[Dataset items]
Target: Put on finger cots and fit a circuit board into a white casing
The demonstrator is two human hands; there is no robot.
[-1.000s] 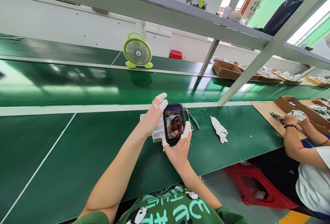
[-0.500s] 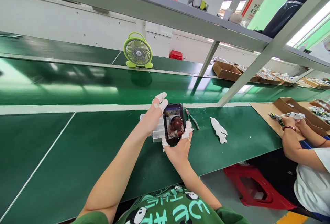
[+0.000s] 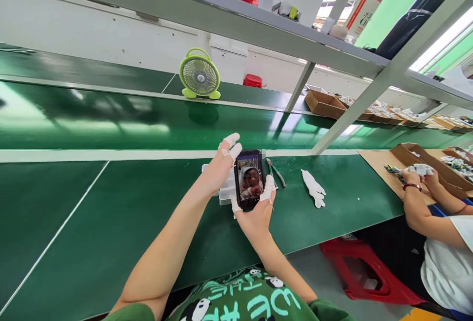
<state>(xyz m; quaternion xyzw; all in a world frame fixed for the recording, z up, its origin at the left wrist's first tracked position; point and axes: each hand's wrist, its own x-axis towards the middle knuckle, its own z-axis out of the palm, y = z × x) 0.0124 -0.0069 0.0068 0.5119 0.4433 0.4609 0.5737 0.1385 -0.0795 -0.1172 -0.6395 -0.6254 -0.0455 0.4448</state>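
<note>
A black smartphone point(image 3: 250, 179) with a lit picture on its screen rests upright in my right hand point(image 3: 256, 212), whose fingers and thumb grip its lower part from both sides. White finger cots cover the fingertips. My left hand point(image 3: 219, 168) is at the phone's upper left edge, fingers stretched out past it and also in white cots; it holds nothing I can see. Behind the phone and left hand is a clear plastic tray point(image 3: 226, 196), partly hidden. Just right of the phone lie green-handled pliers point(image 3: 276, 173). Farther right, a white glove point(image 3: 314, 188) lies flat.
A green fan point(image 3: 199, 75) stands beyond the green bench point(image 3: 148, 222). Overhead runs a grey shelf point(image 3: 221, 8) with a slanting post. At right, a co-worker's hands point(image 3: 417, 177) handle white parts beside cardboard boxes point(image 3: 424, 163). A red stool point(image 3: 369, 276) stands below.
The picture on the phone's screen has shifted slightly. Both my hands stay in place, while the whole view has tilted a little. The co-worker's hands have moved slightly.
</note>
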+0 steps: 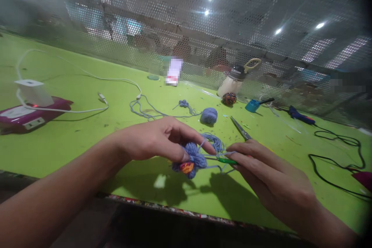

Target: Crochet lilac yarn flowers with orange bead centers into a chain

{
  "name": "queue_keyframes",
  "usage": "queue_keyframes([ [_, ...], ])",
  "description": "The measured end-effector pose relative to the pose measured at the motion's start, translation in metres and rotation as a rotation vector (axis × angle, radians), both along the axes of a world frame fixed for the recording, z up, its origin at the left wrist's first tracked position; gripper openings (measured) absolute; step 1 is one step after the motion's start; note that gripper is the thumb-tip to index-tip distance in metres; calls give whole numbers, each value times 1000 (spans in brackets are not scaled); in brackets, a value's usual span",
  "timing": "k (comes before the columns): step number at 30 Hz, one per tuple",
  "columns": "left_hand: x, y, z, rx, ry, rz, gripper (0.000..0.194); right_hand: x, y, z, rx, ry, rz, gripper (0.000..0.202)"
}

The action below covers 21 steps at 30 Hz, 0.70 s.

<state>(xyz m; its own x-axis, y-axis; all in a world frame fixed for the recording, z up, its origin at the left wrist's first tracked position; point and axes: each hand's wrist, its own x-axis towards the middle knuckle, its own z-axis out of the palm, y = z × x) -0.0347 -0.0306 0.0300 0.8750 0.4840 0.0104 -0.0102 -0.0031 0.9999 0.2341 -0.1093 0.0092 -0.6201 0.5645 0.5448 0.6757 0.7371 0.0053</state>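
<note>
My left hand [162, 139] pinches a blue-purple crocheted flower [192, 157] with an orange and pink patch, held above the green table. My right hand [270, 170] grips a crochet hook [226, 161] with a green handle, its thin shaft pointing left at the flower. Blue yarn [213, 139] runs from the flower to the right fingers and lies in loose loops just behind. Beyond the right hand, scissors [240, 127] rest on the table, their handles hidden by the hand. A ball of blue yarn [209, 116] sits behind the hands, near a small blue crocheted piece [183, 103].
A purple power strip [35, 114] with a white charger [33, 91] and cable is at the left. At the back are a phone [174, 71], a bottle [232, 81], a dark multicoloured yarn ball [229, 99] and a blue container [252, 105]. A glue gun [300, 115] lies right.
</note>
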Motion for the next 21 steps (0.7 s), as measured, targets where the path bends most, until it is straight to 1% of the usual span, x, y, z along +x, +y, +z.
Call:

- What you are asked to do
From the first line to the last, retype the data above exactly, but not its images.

- Exercise output
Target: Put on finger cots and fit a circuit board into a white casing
The demonstrator is two human hands; there is no robot.
[-1.000s] 
[-0.500s] 
[+0.000s] 
<state>(xyz m; quaternion xyzw; all in a world frame fixed for the recording, z up, its origin at the left wrist's first tracked position; point and axes: each hand's wrist, its own x-axis towards the middle knuckle, its own z-axis out of the palm, y = z × x) 0.0124 -0.0069 0.0068 0.5119 0.4433 0.4609 0.5737 0.1385 -0.0795 -0.1172 -0.6395 -0.6254 -0.0455 0.4448</state>
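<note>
A black smartphone point(image 3: 250, 179) with a lit picture on its screen rests upright in my right hand point(image 3: 256, 212), whose fingers and thumb grip its lower part from both sides. White finger cots cover the fingertips. My left hand point(image 3: 219, 168) is at the phone's upper left edge, fingers stretched out past it and also in white cots; it holds nothing I can see. Behind the phone and left hand is a clear plastic tray point(image 3: 226, 196), partly hidden. Just right of the phone lie green-handled pliers point(image 3: 276, 173). Farther right, a white glove point(image 3: 314, 188) lies flat.
A green fan point(image 3: 199, 75) stands beyond the green bench point(image 3: 148, 222). Overhead runs a grey shelf point(image 3: 221, 8) with a slanting post. At right, a co-worker's hands point(image 3: 417, 177) handle white parts beside cardboard boxes point(image 3: 424, 163). A red stool point(image 3: 369, 276) stands below.
The picture on the phone's screen has shifted slightly. Both my hands stay in place, while the whole view has tilted a little. The co-worker's hands have moved slightly.
</note>
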+0 steps: 

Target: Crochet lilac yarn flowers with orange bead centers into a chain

{
  "name": "queue_keyframes",
  "usage": "queue_keyframes([ [_, ...], ])",
  "description": "The measured end-effector pose relative to the pose measured at the motion's start, translation in metres and rotation as a rotation vector (axis × angle, radians), both along the axes of a world frame fixed for the recording, z up, its origin at the left wrist's first tracked position; gripper openings (measured) absolute; step 1 is one step after the motion's start; note that gripper is the thumb-tip to index-tip distance in metres; calls give whole numbers, each value times 1000 (spans in brackets are not scaled); in brackets, a value's usual span",
  "timing": "k (comes before the columns): step number at 30 Hz, one per tuple",
  "columns": "left_hand: x, y, z, rx, ry, rz, gripper (0.000..0.194); right_hand: x, y, z, rx, ry, rz, gripper (0.000..0.202)"
}

The action below covers 21 steps at 30 Hz, 0.70 s.

<state>(xyz m; its own x-axis, y-axis; all in a world frame fixed for the recording, z up, its origin at the left wrist's first tracked position; point and axes: each hand's wrist, its own x-axis towards the middle knuckle, its own z-axis out of the palm, y = z × x) -0.0347 -0.0306 0.0300 0.8750 0.4840 0.0104 -0.0102 -0.0031 0.9999 0.2341 -0.1093 0.0092 -0.6201 0.5645 0.5448 0.6757 0.7371 0.0053</state>
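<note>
My left hand [162, 139] pinches a blue-purple crocheted flower [192, 157] with an orange and pink patch, held above the green table. My right hand [270, 170] grips a crochet hook [226, 161] with a green handle, its thin shaft pointing left at the flower. Blue yarn [213, 139] runs from the flower to the right fingers and lies in loose loops just behind. Beyond the right hand, scissors [240, 127] rest on the table, their handles hidden by the hand. A ball of blue yarn [209, 116] sits behind the hands, near a small blue crocheted piece [183, 103].
A purple power strip [35, 114] with a white charger [33, 91] and cable is at the left. At the back are a phone [174, 71], a bottle [232, 81], a dark multicoloured yarn ball [229, 99] and a blue container [252, 105]. A glue gun [300, 115] lies right.
</note>
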Motion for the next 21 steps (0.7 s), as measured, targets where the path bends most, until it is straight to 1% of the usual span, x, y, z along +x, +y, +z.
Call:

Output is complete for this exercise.